To determine Young’s modulus, we performed uniaxial tension loading simulations by increasing the length of the simulation cell along the loading direction at every MD step while maintaining atmospheric pressure in the transverse directions using a barostat. Young’s modulus was determined by estimating the slope of the engineering stress-strain curve in the linear region, when a sample is pulled at a constant rate in the static tensile test. The stress-strain curves were obtained by applying a uniaxial deformation along the x-axis at a constant rate and measuring the strain-stress response curves. The limit of the longitudinal strain was set to be 50%, and the strain rate was varied between 108 and 1010s−1 showing no statistically significant dependence of the inferred Young’s modulus on the rate, see Supplementary Fig. 16. The strain was determined from \(L(t)={L}_{0}\times \exp (\,\text{rate}\,\times {\rm{d}}t)\), where L(t) and L0 are respectively the instantaneous and initial length of the simulation box in the direction of elongation. The stress was calculated from the virial expansion. The transverse directions were maintained at atmospheric pressure using the Martyna–Tuckerman barostat61. Since the test was performed under conditions of thermal fluctuations, as illustrated in Fig. 2d, we used Ljung-Box Q-Test to determine if fluctuations around the linear fit for the first j = 2, 3, . . . data-points are pair-correlated.
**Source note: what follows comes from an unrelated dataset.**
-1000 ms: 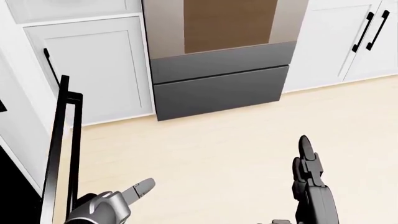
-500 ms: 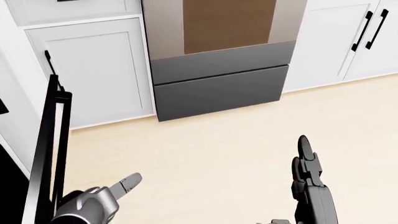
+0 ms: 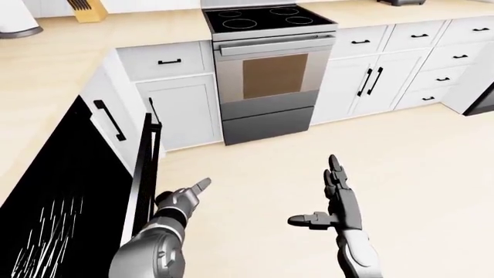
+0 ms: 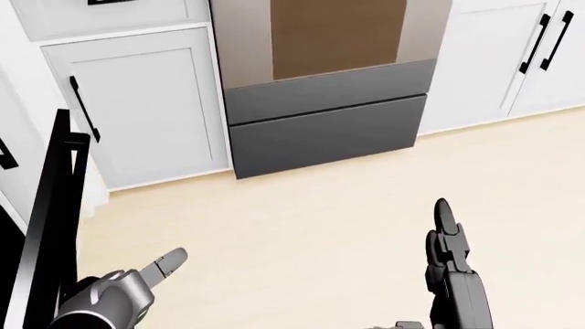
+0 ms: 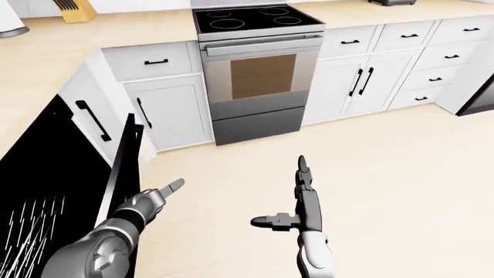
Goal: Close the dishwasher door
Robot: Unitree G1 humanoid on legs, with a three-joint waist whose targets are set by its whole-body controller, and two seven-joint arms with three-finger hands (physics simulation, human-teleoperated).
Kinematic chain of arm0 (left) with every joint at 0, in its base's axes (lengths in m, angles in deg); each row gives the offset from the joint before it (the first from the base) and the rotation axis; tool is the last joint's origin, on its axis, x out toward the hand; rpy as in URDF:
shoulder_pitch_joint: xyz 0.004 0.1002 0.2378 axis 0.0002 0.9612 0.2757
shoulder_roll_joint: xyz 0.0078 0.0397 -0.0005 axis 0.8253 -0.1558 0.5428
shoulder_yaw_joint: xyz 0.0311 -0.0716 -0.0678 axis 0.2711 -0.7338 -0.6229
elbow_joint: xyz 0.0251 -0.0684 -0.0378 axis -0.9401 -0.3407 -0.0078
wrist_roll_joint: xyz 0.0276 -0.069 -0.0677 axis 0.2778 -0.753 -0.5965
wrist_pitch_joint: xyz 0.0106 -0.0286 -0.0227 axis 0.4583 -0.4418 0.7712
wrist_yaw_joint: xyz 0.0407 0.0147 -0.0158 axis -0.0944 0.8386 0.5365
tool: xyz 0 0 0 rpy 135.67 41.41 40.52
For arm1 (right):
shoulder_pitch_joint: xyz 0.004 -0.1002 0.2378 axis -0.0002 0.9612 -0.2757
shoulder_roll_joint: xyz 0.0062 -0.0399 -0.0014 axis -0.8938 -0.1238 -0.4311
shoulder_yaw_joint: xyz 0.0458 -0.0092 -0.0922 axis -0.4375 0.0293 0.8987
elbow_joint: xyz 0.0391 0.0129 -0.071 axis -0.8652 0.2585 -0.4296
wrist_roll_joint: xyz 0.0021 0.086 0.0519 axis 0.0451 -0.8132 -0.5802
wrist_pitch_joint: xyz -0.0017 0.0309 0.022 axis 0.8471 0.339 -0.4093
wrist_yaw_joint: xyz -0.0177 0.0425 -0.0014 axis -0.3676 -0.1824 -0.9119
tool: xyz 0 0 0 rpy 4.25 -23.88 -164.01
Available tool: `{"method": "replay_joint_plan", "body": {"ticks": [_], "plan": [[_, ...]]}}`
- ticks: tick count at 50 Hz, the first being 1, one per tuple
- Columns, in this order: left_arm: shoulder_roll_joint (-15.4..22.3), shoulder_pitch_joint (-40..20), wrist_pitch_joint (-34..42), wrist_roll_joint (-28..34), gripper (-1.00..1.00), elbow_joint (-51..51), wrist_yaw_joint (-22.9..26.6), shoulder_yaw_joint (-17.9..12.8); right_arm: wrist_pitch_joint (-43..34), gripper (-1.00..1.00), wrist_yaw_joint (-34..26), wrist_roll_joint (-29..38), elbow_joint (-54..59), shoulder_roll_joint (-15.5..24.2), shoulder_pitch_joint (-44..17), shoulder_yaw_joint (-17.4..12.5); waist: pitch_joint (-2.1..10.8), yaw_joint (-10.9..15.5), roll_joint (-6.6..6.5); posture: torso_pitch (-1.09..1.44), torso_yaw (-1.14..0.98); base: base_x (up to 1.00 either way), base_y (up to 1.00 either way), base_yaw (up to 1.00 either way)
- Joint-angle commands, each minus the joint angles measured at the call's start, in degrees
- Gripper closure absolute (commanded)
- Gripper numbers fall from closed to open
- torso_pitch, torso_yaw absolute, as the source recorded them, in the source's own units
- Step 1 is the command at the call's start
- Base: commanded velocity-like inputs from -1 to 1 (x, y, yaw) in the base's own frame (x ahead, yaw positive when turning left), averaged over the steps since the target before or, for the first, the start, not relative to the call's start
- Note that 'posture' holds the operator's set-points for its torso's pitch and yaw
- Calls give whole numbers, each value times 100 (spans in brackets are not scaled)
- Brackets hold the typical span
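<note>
The dishwasher door (image 3: pixel 145 174) stands partly open, seen edge-on at about 9 o'clock in the left-eye view, a thin black slab rising from the floor (image 3: pixel 417 174) with the dark dishwasher (image 3: pixel 54 202) interior to its left showing pale rack lines. The door's top edge reaches up toward a white cabinet (image 3: pixel 179 110) with a black handle.

The left hand (image 3: pixel 181 200) sits at about 7 o'clock in the left-eye view, just right of the door's face. One finger points out straight toward 1 o'clock; the other fingers curl loosely under the palm. It grips nothing. Whether the knuckles touch the door I cannot tell: in the head view the hand lies just beside the black edge, very near.

The right hand (image 3: pixel 333 202) hangs at about 5 o'clock, well apart from the door. Its fingers are stretched straight toward 12 o'clock, and the thumb juts out sideways toward 9 o'clock. It is fully spread, holds nothing and touches nothing, with bare floor beneath it.

At 12 o'clock a stove (image 3: pixel 270 75) with a black cooktop and brown oven window stands between white cabinets. A knife block (image 3: pixel 83 10) rests on the counter (image 3: pixel 46 63) at about 11 o'clock.
</note>
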State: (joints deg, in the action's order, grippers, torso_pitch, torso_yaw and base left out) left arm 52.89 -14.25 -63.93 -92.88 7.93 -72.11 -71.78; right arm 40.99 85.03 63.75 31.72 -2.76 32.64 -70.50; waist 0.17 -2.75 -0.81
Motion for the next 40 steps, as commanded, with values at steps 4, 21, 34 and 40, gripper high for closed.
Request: {"method": "replay_joint_plan", "body": {"ticks": [4, 21, 34, 40], "plan": [[270, -94, -158, 106, -100, 142, -230, -5, 175, -100, 11, 0, -244, 10, -91, 3, 88, 63, -8, 0, 0, 0, 0, 0], [464, -52, -73, -23, -100, 139, -182, -100, 165, -100, 21, 12, -215, 10, -133, 23, 107, 64, -8, 0, 0, 0, 0, 0], [608, -62, -54, -117, -100, 139, -195, -143, 196, -100, 28, -1, -218, 7, -124, 27, 157, 70, -6, 0, 0, 0, 0, 0], [653, -34, -52, -153, -100, 137, -187, -168, 194, -100, 27, -4, -228, 6, -118, 30, 174, 79, -12, 0, 0, 0, 0, 0]]}}
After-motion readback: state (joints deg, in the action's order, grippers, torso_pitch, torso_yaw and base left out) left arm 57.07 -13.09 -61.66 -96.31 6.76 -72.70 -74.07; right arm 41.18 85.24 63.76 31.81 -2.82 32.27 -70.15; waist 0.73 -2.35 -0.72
Then, if the identified fragment of the data series also passed the Kolmogorov–Smirnov test for normality, the slope and its confidence interval were deduced applying the linear regression. The linear region was identified as the largest strain for which these tests were passed. The length of the linear region typically fluctuated between 0.06 and 0.2, with higher bond conversion being associated with shorter linear regions. This procedure was repeated for different conversions χ and different monomer types, as reported in Supplementary Fig. 15. All data points together with their confidence intervals across the conversion range were fitted again with a straight line, as shown in Fig. 2e. The ‘fuzziness’ of the latter fits is due to confidence intervals of data points in the latter fits. Such secondary fits are therefore drawn from a probability distribution. Note that in the viscous regime (before the onset of gelation), our method inferred no values for the modulus because the data violated Ljung-Box Q-Test.
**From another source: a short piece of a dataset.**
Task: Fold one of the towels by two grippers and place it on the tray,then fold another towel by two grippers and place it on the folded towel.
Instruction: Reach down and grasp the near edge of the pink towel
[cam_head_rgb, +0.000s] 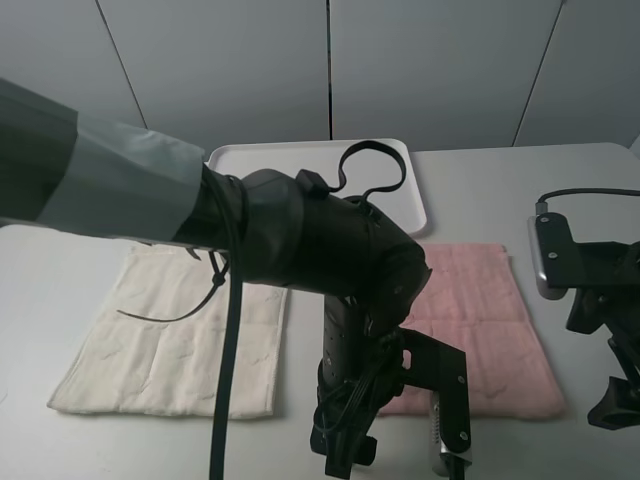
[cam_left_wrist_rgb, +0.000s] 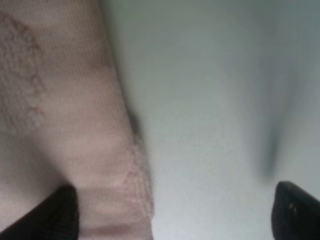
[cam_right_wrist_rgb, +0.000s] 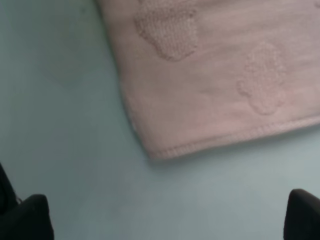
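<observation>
Both grippers spread, empty: left gripper (cam_left_wrist_rgb: 172, 212) low over pink towel (cam_head_rgb: 480, 330) corner, right gripper (cam_right_wrist_rgb: 167, 217) beside opposite corner.

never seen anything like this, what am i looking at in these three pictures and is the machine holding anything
This is a robot with two black arms working over a pale table. The wide picture comes from a camera mounted high above it. There, a cream-white towel lies flat on the left, a pink towel lies flat on the right, and a white tray sits behind them, nothing visible on it.

The other two pictures come from small cameras on each arm's wrist, looking down past its grasping tool. The left tool hangs close over one corner of the pink towel; the right tool hangs over the table beside another corner. The dark shapes at the picture corners are the tool fingers. Both tools are open and hold nothing.
</observation>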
Average resistance model for elasticity

The approximation of the elastic modulus was obtained using the graph resistance model:

$${E}^{* }=C{\left(\frac{1}{| {{{\Omega }}}_{1}| | {{{\Omega }}}_{2}| }\mathop{\sum}\limits_{i\in {{{\Omega }}}_{1},j\in {{{\Omega }}}_{2}}({L}_{i,i}^{+}+{L}_{j,j}^{+}-{L}_{i,j}^{+}-{L}_{j,i}^{+})\right)}^{-1}\,\,,$$

where C is a constant that represents monomer tendency to coil and (was estimated from molecular simulations), L = D − A is the graph laplacian with D being the diagonal matrix with node degrees on the diagonal and A the adjacency matrix of the monomer network and L+ indicating its Moore–Penrose inverse; Ω1 and Ω2 are the index sets for monomers that are located at the two opposite faces of the simulation box. This estimate is based on the electrical engineering concept of effective resistance64. Note that the method is not applicable when there is no percolating cluster between Ω1 and Ω2.